WHAT TO DO. With the first line as the start and the line containing "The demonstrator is" as the end, write out every line of the records exactly.

Data records
::::
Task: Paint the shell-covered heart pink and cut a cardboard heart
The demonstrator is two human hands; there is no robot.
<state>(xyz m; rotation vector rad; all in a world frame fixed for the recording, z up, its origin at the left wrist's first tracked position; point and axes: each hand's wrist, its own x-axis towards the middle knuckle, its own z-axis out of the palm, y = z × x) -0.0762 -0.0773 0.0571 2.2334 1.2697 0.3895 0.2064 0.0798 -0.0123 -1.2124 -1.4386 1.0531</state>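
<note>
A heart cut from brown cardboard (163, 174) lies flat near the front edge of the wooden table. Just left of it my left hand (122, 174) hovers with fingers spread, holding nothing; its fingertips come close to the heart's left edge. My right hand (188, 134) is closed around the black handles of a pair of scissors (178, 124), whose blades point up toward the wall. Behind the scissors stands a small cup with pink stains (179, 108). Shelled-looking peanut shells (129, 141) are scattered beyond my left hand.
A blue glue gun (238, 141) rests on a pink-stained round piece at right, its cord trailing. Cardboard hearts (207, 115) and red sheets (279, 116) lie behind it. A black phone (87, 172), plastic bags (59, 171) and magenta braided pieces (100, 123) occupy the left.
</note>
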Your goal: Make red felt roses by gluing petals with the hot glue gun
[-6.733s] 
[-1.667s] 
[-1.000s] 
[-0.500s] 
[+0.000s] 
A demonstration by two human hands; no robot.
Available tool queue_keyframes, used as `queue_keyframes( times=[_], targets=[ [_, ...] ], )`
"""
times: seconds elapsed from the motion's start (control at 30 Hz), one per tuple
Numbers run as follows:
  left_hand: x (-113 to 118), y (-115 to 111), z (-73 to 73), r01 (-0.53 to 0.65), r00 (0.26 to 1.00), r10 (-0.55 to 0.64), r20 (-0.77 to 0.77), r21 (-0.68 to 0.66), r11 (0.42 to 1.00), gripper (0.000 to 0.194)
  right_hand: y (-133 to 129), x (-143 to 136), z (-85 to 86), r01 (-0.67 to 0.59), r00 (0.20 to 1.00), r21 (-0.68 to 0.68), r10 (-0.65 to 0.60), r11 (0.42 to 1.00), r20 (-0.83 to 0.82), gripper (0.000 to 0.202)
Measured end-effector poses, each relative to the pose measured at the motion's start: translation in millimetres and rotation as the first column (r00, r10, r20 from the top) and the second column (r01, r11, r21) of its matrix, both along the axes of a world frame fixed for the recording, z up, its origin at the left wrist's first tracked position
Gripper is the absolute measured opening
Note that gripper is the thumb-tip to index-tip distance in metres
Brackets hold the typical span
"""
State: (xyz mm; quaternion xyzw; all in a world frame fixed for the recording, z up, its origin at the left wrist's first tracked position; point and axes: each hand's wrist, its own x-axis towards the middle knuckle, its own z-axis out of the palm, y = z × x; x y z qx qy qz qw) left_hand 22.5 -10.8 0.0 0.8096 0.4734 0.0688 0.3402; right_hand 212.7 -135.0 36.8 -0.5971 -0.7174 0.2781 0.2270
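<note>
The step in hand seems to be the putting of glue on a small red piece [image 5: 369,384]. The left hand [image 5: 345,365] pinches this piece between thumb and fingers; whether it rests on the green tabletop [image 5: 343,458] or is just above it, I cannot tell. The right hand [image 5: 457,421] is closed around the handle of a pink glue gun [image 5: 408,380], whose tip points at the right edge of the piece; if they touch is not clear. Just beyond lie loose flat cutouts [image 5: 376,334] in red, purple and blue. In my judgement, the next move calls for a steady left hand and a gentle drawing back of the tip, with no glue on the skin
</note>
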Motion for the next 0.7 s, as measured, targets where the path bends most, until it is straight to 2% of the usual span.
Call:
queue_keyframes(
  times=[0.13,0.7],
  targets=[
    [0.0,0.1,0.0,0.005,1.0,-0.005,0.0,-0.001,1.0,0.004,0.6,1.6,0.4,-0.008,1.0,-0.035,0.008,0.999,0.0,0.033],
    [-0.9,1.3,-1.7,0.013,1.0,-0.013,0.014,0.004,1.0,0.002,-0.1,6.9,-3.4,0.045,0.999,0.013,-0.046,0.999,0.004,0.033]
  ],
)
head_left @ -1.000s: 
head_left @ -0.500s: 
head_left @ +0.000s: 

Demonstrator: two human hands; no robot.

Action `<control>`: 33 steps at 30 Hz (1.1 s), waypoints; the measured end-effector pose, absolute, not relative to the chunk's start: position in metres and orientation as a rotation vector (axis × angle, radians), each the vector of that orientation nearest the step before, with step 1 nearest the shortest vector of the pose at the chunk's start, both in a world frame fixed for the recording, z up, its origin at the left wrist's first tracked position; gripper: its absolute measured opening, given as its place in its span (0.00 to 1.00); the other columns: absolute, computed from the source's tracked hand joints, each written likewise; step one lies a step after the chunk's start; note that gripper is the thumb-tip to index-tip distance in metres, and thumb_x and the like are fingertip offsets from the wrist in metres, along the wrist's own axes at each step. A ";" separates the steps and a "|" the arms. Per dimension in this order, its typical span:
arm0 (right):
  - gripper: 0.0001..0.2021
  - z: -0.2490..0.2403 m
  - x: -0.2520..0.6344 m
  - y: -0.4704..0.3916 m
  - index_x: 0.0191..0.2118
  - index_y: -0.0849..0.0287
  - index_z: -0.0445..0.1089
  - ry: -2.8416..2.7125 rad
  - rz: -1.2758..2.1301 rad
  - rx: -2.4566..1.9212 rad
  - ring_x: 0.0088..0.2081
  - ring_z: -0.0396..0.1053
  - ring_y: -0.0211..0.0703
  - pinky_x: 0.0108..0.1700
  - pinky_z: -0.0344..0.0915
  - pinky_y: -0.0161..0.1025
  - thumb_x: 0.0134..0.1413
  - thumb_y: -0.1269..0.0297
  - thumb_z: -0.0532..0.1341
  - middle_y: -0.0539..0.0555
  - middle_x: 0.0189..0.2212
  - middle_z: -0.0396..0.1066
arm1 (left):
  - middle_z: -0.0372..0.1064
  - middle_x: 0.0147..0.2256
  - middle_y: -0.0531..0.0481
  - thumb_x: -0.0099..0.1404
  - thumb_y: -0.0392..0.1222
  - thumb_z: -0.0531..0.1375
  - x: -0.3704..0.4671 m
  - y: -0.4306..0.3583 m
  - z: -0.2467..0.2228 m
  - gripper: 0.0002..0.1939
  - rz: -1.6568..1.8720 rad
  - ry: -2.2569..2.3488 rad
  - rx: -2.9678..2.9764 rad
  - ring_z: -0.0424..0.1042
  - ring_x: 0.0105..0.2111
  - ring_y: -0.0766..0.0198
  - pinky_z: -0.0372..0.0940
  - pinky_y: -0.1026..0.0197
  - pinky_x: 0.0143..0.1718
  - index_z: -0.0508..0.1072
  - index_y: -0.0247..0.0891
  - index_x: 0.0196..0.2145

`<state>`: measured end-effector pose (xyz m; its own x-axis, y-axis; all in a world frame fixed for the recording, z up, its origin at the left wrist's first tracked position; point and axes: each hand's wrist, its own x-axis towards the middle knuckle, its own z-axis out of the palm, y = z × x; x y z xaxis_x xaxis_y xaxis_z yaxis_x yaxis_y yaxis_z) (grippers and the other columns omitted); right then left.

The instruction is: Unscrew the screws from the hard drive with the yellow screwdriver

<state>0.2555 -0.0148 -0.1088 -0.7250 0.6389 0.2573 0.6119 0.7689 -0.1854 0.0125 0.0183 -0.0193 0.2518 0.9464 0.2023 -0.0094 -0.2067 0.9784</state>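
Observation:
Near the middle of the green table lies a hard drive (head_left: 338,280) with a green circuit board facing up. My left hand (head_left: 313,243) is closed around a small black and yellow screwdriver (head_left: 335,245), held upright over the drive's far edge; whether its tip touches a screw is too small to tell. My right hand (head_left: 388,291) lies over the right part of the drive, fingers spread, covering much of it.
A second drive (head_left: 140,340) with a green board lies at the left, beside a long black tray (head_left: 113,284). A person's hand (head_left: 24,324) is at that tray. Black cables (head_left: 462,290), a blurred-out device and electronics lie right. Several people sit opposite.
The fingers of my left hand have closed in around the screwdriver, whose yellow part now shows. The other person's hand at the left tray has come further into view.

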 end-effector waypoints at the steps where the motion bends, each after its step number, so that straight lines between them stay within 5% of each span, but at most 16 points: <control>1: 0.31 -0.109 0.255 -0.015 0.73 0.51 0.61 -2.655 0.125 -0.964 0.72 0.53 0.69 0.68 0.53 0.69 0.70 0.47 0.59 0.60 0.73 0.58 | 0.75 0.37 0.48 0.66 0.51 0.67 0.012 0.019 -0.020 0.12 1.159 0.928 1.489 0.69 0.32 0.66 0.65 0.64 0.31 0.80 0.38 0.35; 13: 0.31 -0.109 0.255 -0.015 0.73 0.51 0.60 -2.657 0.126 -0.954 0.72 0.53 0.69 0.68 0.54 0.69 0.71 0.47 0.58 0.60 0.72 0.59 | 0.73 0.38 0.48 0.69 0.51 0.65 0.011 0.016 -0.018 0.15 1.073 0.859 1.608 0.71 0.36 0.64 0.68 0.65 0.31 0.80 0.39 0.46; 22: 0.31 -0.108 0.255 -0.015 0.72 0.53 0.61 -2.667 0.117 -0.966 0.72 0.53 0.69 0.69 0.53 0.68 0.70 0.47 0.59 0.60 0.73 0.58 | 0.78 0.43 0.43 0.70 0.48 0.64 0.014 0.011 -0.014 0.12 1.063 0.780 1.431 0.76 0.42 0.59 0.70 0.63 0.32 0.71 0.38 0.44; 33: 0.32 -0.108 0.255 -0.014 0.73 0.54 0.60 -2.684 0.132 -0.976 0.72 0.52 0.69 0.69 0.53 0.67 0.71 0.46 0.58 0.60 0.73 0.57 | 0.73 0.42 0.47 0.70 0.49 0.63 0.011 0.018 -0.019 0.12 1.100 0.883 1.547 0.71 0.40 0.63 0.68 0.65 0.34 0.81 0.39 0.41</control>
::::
REPLY TO THE TASK.
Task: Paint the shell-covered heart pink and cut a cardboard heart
The demonstrator is two human hands; there is no robot.

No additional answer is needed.